**What the task requires**
Please give the data again in full, exactly as provided.
━━━━━━
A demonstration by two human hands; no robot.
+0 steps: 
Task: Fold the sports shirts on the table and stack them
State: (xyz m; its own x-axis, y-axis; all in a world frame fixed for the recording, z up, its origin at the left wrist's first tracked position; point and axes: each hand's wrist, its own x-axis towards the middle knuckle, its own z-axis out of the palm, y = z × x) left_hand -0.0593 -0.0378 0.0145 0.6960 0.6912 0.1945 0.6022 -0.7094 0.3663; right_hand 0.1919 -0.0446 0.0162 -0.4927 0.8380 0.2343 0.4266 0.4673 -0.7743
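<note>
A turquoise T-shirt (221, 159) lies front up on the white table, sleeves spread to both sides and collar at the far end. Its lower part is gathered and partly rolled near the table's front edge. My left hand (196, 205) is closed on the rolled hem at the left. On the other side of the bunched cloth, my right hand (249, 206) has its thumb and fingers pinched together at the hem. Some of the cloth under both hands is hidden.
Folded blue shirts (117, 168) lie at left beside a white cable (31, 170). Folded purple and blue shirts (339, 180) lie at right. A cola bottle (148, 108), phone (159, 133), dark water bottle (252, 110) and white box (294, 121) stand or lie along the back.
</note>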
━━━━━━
**Expected answer**
A demonstration by two human hands; no robot.
+0 steps: 
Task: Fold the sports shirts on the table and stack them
State: (xyz m; its own x-axis, y-axis; all in a world frame fixed for the recording, z up, its origin at the left wrist's first tracked position; point and axes: each hand's wrist, its own x-axis towards the middle knuckle, its own z-axis out of the palm, y = z × x) left_hand -0.0593 -0.0378 0.0145 0.6960 0.6912 0.1945 0.6022 -0.7094 0.3663; right_hand 0.1919 -0.0446 0.0162 -0.4927 0.8380 0.2343 0.4266 0.4673 -0.7743
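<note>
A turquoise T-shirt (221, 159) lies front up on the white table, sleeves spread to both sides and collar at the far end. Its lower part is gathered and partly rolled near the table's front edge. My left hand (196, 205) is closed on the rolled hem at the left. On the other side of the bunched cloth, my right hand (249, 206) has its thumb and fingers pinched together at the hem. Some of the cloth under both hands is hidden.
Folded blue shirts (117, 168) lie at left beside a white cable (31, 170). Folded purple and blue shirts (339, 180) lie at right. A cola bottle (148, 108), phone (159, 133), dark water bottle (252, 110) and white box (294, 121) stand or lie along the back.
</note>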

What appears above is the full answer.